Chainguard Launches FIPS-Validated Zero-CVE EKS Add-ons on AWS Marketplace

New updates have been reported about Chainguard.

Chainguard has expanded its commercial footprint on AWS by launching five hardened Amazon EKS add-ons in AWS Marketplace, positioning itself as the only third-party provider offering zero-known-CVE, FIPS 140-3 validated add-on images for enterprises that manage their own EKS add-on lifecycle. The offering targets highly regulated customers pursuing FedRAMP, HIPAA, PCI-DSS and other compliance regimes, enabling them to deploy compliant Kubernetes infrastructure using AWS-native procurement and workflows while preserving granular control over core components.

The initial portfolio covers kube-proxy, CoreDNS, VPC CNI, EBS CSI and EFS CSI, effectively addressing the core networking, storage and DNS functions of an EKS cluster with pre-hardened, FIPS-validated container images. By plugging into existing EKS environments without requiring a migration to fully managed modes, Chainguard reduces the need for in-house custom hardening and ongoing maintenance, which has been a key operational burden for security and platform teams seeking compliance-ready images.

Strategically, this move leverages Chainguard’s broader catalog of more than 2,300 minimal, continuously rebuilt container images that ship with zero known CVEs, software bills of materials (SBOMs) and verifiable signatures, reinforcing its positioning as a security-first supplier of open source components. The company is directly addressing a threat landscape where AI-driven vulnerability discovery and nation-state activity are increasing pressure on software supply chains, particularly in public sector and heavily regulated verticals that run EKS at scale.
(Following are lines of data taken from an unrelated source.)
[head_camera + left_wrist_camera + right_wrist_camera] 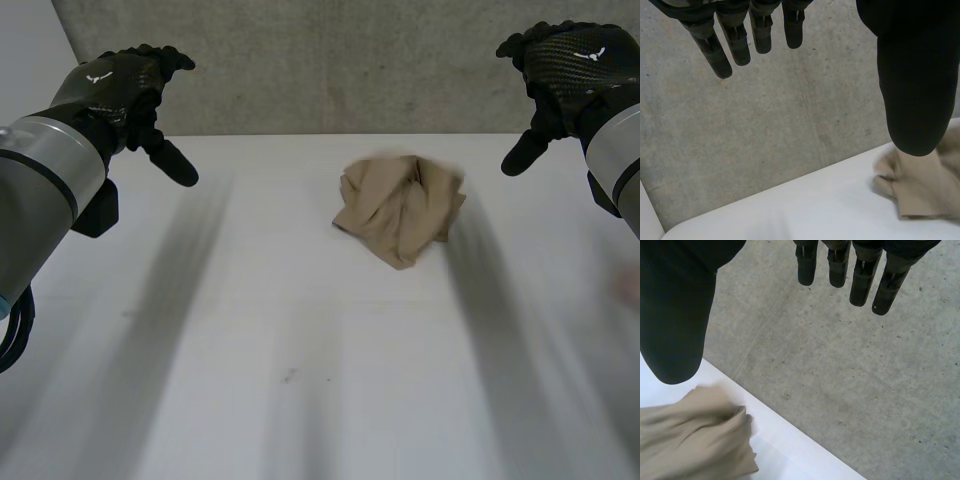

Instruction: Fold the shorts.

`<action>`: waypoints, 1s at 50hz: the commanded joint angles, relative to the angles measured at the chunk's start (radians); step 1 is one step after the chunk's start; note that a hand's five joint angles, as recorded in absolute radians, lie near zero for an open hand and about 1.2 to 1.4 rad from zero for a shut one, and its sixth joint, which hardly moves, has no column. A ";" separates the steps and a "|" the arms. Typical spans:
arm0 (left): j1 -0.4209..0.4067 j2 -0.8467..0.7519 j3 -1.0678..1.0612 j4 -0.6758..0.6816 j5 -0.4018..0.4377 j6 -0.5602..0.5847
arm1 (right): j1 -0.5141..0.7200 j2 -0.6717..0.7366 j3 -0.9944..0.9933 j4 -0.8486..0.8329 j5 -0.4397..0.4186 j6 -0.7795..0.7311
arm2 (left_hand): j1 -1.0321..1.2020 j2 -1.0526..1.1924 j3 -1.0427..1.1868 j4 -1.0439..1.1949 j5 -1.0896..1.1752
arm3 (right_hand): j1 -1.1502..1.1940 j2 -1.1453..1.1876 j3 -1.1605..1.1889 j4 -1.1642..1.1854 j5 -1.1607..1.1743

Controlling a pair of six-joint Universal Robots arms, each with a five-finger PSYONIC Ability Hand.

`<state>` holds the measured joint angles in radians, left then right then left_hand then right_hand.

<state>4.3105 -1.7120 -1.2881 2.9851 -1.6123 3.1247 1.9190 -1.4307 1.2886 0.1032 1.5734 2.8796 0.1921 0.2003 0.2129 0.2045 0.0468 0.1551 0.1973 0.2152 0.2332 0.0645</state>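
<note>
My left hand [125, 85] and my right hand [565, 60] hang in the air over the far corners of the white table [300, 380], both well apart from the shorts [400, 208]. On each, the fingers are straight and loose and the thumb stands wide of them. The tan shorts lie crumpled in a small heap on the far half of the table, a little right of its middle, near the back edge. The tabletop is smooth and matte, with a few faint dark specks near me. Beyond its far edge is rough, mottled grey concrete [330, 60].
</note>
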 commanded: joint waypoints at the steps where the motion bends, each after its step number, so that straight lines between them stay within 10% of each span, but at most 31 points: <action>1: 0.000 -0.001 0.000 0.000 0.000 0.000 | 0.000 0.000 0.001 0.000 0.000 0.000 | -0.018 -0.026 -0.038 -0.030 -0.047 | 0.019 -0.023 -0.041 -0.059 -0.064; 20: 0.000 -0.026 0.000 0.012 0.000 0.000 | -0.001 0.093 0.018 -0.074 -0.128 -0.097 | -0.018 -0.026 -0.038 -0.030 -0.047 | 0.019 -0.023 -0.041 -0.059 -0.064; 32: 0.000 -0.087 -0.019 0.067 -0.003 0.003 | 0.003 0.399 -0.080 -0.382 -0.300 -0.618 | -0.018 -0.026 -0.038 -0.030 -0.047 | 0.019 -0.023 -0.041 -0.059 -0.064; 50: -0.002 -0.138 -0.016 0.069 -0.001 0.002 | 0.028 0.831 -0.399 -0.493 -0.474 -0.776 | -0.018 -0.026 -0.038 -0.030 -0.047 | 0.019 -0.023 -0.041 -0.059 -0.064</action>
<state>4.3097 -1.8452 -1.3033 3.0545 -1.6142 3.1265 1.9432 -0.7044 0.9760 -0.4023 1.1097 2.1658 0.1921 0.2003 0.2129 0.2045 0.0468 0.1551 0.1973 0.2151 0.2332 0.0645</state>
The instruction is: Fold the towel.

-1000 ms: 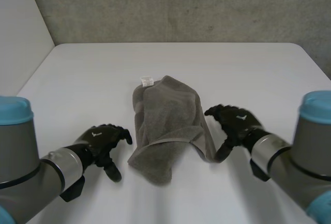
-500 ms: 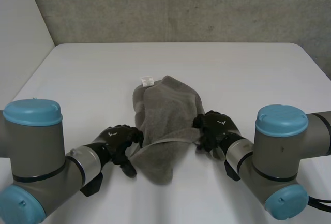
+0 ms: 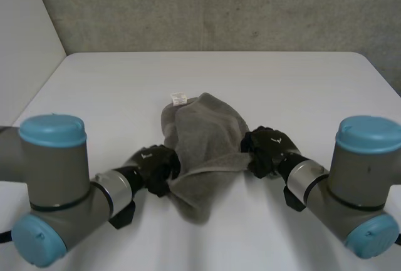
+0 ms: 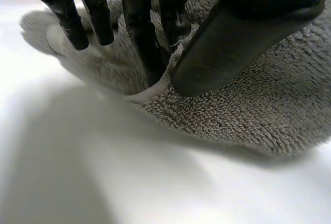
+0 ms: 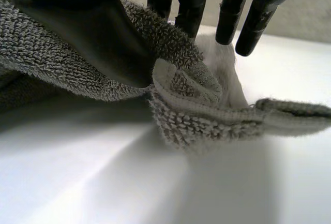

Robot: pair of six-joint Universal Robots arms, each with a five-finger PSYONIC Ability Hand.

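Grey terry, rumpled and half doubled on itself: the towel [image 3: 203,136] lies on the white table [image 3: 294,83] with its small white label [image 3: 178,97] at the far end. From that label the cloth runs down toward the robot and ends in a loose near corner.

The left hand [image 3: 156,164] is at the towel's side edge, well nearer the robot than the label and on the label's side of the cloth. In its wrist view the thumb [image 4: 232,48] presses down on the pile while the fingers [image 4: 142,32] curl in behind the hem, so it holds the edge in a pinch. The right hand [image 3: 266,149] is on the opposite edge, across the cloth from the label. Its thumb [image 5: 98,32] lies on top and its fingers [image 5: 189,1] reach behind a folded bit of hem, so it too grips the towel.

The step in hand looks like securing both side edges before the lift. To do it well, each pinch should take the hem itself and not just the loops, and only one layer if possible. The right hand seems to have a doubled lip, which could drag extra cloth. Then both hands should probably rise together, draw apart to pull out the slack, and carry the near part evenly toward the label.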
Chainguard’s Senior Vice President of Product, Patrick Donahue, framed the launch as eliminating the historical tradeoff between bespoke, internally hardened images and fully managed infrastructure, arguing that customers can now meet stringent FIPS requirements without slowing developer delivery. For Chainguard, embedding its hardened images into AWS Marketplace procurement flows deepens alignment with AWS, potentially increasing recurring revenue from large enterprises that standardize on these add-ons as part of their compliance architecture.

The availability of these EKS add-ons also creates a clear upsell path into Chainguard’s wider container image portfolio, as customers looking to reduce their attack surface can expand adoption beyond cluster infrastructure components. Longer term, if regulators continue to tighten requirements around cryptographic modules and software supply chain transparency, Chainguard’s FIPS-validated, zero-CVE positioning within AWS Marketplace could become a competitive differentiator in winning large, compliance-sensitive accounts.
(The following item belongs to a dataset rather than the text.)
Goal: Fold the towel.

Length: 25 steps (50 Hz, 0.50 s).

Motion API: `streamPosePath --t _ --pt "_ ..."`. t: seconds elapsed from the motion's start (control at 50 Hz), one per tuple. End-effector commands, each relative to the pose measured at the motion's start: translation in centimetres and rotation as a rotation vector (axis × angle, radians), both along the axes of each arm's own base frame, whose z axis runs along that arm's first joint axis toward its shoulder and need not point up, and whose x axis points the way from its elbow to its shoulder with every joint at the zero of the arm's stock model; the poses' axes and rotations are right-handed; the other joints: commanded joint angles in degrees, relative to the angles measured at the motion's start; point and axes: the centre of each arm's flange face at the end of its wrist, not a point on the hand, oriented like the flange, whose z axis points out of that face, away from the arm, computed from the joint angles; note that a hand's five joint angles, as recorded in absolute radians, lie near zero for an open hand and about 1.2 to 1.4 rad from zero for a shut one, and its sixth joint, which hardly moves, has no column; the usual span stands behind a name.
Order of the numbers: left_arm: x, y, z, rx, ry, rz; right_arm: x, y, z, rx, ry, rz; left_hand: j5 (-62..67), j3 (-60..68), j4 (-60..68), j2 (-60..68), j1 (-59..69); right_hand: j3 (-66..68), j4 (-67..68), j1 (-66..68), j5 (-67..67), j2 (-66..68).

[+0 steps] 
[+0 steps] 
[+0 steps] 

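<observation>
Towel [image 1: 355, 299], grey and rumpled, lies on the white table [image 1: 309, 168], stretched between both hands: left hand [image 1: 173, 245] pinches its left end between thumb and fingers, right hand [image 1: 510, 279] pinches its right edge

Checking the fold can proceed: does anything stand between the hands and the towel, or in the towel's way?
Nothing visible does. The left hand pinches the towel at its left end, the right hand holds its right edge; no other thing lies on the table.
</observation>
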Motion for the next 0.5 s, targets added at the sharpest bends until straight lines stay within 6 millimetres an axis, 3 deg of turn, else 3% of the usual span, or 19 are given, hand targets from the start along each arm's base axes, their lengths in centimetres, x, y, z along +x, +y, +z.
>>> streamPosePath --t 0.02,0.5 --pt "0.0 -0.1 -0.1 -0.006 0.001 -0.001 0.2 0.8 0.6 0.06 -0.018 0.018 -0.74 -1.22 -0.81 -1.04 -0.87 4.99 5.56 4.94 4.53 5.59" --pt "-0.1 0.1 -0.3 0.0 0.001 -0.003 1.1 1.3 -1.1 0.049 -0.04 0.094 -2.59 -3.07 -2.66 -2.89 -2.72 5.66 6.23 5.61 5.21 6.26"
Security and platform leaders evaluating Kubernetes risk can now procure Chainguard’s EKS add-ons directly through AWS Marketplace, integrate them into existing node groups, and align compliance, developer productivity and operational control. The launch reinforces Chainguard’s strategy of being the default trusted source for production-grade open source software in cloud-native environments, while giving AWS-centric customers a lower-friction route to hardening critical infrastructure components at scale.